Jakarta, Aktual.co — Menteri BUMN Rini Soemarno telah menepis tudingan yang menyebut bahwa upaya Pemerintah mendorong Pertamina untuk segera menerbitkan obligasi rupiah agar tercatat di Bursa Efek Indonesia (BEI) sebagai upaya Privatisasi.

Rini mengatakan, tidak ada niat atau tujuan dari Pemerintah untuk memprivatisasi Pertamina. Langkah tersebut diklaimnya sebagai upaya membenahi BUMN Migas tersebut agar menjadi lebih baik ke depannya.
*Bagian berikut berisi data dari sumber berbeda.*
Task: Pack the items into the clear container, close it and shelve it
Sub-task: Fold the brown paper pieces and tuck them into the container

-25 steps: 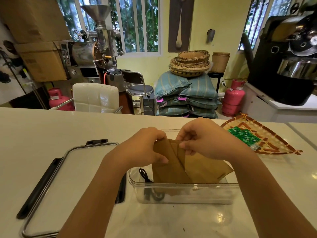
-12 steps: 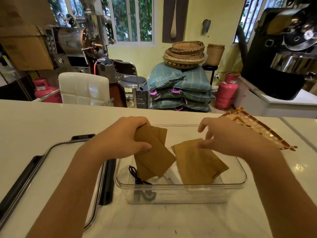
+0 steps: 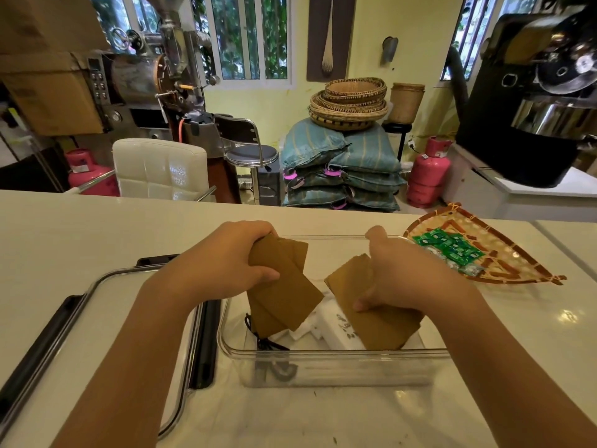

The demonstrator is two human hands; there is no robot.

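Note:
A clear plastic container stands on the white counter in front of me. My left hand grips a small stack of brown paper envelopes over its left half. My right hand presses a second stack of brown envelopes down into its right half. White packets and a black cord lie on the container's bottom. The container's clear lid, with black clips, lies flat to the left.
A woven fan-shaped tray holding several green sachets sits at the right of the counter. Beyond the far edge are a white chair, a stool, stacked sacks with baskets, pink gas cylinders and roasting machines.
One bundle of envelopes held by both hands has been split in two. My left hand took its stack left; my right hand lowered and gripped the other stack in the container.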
Menurut Pengamat Koalisi Anti Utang (KAU) Dani Setiawan, dalam APBN 2015 tidak lagi tercantum penerimaan negara yang berasal dari privatisasi.

“Nah di APBN 2015 saya tidak melihat adanya nomenklatur privatisasi itu, jadi seharusnya strategic sale atau IPO itu haram hukumnya. Karena kalaupun harus ada privatisasi dalam tahun 2015 artinya APBN harus diubah dengan memasukan kembali nomenklatur privatisasi. Jadi semoga semoga privatisasi ini hanya menjadi sekedar wacana,” kata Dani yang juga peneliti dari Asosiasi Ekonomi Politik Indonesia (AEPI) di Jakarta, Selasa (9/12).
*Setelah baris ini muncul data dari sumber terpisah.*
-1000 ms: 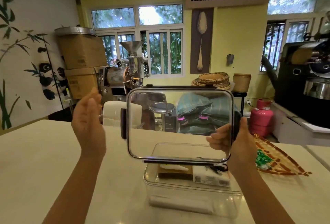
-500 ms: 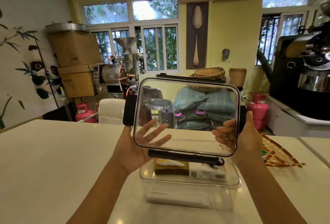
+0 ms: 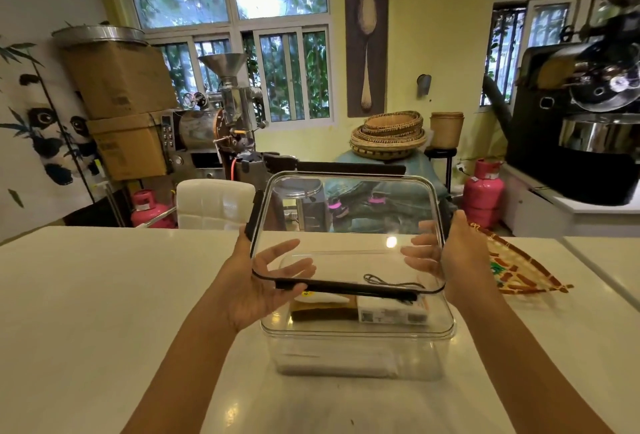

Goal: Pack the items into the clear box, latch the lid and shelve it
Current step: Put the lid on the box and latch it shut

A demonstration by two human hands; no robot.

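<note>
1. One clear rectangular plastic box (image 3: 356, 347) set on the white table (image 3: 86, 312), directly beneath the grip, long axis left to right, open at the top.
2. Inside, below the held lid: a brown flat packet (image 3: 323, 311) on the left, a white labelled carton (image 3: 393, 313) touching it on the right, a black cord (image 3: 389, 284) on top; further pale contents lower down, too blurred to name.
3. One transparent rectangular lid with black rim and black latch bars (image 3: 349, 236) held above the box, not seated, tilted with its far edge raised and its near edge lowest, long axis left to right.
4. Left hand (image 3: 263, 281) at the lid's left end: fingers spread half open and seen through the lid, palm supporting the near-left corner.
5. Right hand (image 3: 446, 253) at the right end: fingers curled loosely and seen through the lid, thumb over the rim, pinching the edge.
6. Right of the right hand, well apart: one flat woven fan-shaped tray (image 3: 516, 267) on the table.
7. Beyond the grip: two pink gas cylinders (image 3: 483, 191), one at each side.
</note>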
Ia mengungkapkan, sejak tahun 1998 nomenklatur privatisasi selalu masuk ke penerimaan negara dalam APBN. Untuk pertama kalinya, dalam APBN 2015 penerimaan negara dari privatisasi itu sudah tidak tercantum.

“Dulu kami mengkritisi terus privatisasi baik dalam IPO atau strategic sale itu selalu ada terus dalam penerimaan negara dalam APBN. Baik jumlahnya sedikit sekalipun tetap ada. Itu kan artinya ada itikat buruk dari pemerintah untuk terus melakukan privatisasi,” terangnya.
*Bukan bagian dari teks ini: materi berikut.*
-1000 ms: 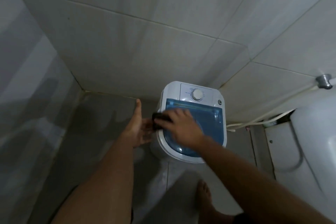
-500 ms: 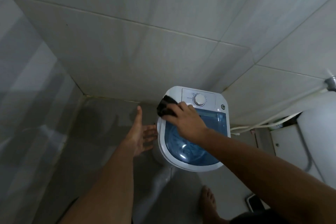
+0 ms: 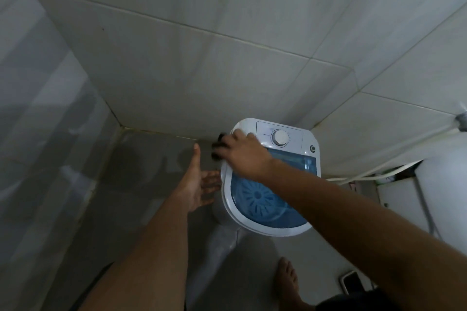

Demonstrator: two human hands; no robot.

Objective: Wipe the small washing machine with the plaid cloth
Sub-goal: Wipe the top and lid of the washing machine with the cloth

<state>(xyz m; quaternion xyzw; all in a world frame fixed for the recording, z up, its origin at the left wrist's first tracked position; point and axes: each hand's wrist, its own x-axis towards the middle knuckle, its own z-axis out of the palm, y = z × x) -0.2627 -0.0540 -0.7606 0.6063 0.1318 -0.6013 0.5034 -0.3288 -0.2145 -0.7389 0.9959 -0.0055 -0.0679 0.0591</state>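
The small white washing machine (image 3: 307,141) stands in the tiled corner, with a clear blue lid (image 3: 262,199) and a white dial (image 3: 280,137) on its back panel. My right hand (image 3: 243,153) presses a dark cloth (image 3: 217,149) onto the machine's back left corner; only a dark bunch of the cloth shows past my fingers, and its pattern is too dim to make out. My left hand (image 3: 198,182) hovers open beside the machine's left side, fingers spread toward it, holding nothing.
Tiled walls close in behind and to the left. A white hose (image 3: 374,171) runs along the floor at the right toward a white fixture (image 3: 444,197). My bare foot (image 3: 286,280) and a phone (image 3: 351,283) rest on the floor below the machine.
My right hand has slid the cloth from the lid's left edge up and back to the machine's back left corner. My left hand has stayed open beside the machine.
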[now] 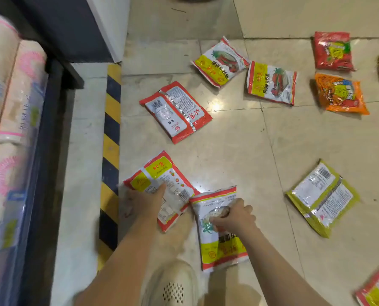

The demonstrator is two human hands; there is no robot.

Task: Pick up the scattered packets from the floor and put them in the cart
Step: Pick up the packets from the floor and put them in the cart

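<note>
My two hands are each on a packet on the floor (239, 138), just in front of my shoe (173, 283). My left hand (140, 200) lies on the red-and-white packet (162, 186) by the striped kerb edge (111, 155), fingers spread over it; whether they have curled under its edge I cannot tell. My right hand (232, 215) pinches the plastic of the second red-and-white packet (219, 230), which touches the first at a corner.

I judge the work barely begun. Farther out, a face-down red packet (176, 111), two white packets with yellow bands (220, 61) (271, 82), an orange packet (341, 93), a red packet (333, 50) and a green packet (323, 197) all lie scattered, and more show at the right edge. No cart is in view. To the left stand wrapped rolls (9, 107) on a dark shelf.
</note>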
Dikatakannya, menghilangkan penerimaan privatisasi dalam APBN itu merupakan suatu kemajuan. Di mana di situlah kita memutus itikat buruk pemerintah meski itu dilegalkan menurut UU APBN.

“Dalam privatisasi itu tentunya akan ada penerimaan negara, dan masuknya pun harus legal. Tidak bisa ada uang yang masuk begitu saja ke kas negara, tapi harus diatur UU. Dan harus jelas nanti penerimaan negara itu akan masuk ke sektor mana? Nah kalau tidak jelas mau masuk mana dan tidak diatur sebelumnya, yah ilegal namanya,” sambungnya.

“Kita harus mengakui ini sebuah itikat buruk oleh Menteri BUMN untuk terus menerus mendesak perusahaan plat merah untuk melakukan privatisasi. Perhitungan di UU-nya tidak boleh, kecuali mereka mau memasukan kembali nomenklatur penerimaan privatisasi dalam APBN-P 2015,” tutupnya.